Across the listing below, how many lines contain "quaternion"? Answer with the number and nothing else.

### [Data for this task]
* * * * * * * * *
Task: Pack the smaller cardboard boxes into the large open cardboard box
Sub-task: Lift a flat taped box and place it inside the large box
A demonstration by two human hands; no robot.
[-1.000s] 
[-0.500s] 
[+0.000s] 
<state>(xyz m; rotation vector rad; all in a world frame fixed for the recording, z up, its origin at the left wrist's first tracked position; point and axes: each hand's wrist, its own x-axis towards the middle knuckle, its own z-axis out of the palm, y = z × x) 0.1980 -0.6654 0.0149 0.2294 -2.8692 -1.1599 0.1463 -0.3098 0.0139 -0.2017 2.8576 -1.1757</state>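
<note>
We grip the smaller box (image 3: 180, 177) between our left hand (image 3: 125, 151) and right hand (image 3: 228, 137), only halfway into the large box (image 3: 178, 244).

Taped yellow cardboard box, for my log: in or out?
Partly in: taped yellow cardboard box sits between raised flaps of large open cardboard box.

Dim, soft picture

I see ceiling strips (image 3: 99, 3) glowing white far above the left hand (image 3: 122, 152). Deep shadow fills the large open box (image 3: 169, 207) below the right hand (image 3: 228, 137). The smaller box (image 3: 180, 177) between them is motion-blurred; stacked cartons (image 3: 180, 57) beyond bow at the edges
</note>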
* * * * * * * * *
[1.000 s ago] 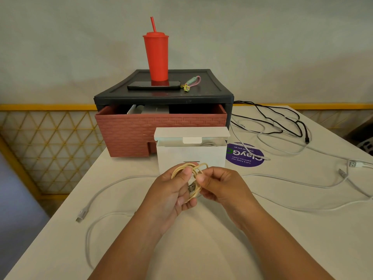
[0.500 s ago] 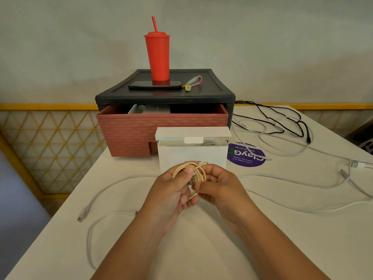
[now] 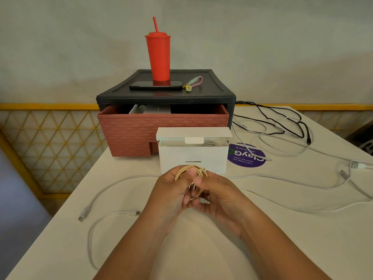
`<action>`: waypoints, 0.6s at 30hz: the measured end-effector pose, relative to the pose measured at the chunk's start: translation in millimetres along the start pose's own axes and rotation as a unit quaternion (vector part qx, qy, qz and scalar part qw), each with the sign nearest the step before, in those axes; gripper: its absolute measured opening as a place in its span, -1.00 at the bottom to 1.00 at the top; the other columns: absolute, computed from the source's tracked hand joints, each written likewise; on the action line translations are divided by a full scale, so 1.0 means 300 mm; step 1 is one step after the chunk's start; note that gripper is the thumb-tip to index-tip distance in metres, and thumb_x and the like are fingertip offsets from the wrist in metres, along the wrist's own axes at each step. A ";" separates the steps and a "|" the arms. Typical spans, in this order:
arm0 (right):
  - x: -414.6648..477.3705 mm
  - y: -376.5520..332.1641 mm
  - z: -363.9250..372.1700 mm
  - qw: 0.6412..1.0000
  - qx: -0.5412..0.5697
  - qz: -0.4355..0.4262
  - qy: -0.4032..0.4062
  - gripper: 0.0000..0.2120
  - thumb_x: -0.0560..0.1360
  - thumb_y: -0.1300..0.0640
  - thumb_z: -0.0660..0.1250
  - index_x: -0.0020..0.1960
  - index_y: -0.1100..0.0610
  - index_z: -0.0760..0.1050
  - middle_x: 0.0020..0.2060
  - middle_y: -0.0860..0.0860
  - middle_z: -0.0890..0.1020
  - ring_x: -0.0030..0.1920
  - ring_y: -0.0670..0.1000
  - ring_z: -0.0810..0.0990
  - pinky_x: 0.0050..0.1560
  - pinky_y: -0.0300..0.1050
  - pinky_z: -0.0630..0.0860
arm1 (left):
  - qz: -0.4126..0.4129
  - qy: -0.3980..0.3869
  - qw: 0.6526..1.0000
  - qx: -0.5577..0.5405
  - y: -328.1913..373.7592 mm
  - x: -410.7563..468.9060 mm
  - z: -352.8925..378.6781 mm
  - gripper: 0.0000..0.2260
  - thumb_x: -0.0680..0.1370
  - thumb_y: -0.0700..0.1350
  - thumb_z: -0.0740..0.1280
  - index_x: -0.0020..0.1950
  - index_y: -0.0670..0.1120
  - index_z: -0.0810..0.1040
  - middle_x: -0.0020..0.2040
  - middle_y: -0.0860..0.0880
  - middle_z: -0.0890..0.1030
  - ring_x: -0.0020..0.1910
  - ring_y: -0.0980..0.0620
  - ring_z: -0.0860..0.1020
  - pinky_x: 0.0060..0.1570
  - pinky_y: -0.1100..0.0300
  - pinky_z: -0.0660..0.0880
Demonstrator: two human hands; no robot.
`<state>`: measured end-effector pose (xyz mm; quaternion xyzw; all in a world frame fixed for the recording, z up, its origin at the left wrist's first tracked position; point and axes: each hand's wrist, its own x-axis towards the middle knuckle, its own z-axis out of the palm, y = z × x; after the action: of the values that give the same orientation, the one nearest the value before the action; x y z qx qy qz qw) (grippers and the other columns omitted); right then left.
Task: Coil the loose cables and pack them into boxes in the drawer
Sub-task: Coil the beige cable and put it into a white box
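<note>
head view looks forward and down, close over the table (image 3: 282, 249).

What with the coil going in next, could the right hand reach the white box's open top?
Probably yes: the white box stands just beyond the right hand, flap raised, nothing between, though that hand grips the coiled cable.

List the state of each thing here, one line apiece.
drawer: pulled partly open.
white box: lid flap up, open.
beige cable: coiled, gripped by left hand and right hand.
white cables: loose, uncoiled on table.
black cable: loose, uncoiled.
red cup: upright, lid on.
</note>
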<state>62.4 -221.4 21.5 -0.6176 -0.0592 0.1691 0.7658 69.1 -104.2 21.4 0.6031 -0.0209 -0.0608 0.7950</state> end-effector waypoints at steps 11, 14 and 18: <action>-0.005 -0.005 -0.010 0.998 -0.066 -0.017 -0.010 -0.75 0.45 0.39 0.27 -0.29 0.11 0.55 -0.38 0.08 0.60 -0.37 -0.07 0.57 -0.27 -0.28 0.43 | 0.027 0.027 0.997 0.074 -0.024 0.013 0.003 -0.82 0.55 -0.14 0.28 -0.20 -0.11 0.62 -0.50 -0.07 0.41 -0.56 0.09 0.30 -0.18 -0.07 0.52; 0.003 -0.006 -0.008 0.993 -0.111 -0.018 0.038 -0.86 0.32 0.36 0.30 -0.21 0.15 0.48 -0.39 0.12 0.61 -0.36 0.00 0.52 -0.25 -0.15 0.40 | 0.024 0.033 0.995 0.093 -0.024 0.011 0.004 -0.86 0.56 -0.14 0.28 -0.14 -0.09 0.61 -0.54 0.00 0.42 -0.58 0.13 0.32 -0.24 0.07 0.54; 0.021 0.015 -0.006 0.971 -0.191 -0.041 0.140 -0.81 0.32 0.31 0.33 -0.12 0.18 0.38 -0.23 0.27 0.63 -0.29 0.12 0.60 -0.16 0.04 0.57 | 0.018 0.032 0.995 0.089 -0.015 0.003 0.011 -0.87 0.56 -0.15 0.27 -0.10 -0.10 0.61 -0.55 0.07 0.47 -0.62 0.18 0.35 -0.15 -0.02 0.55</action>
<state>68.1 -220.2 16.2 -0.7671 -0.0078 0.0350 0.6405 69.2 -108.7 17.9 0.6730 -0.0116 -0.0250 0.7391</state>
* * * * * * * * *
### [Finished task]
2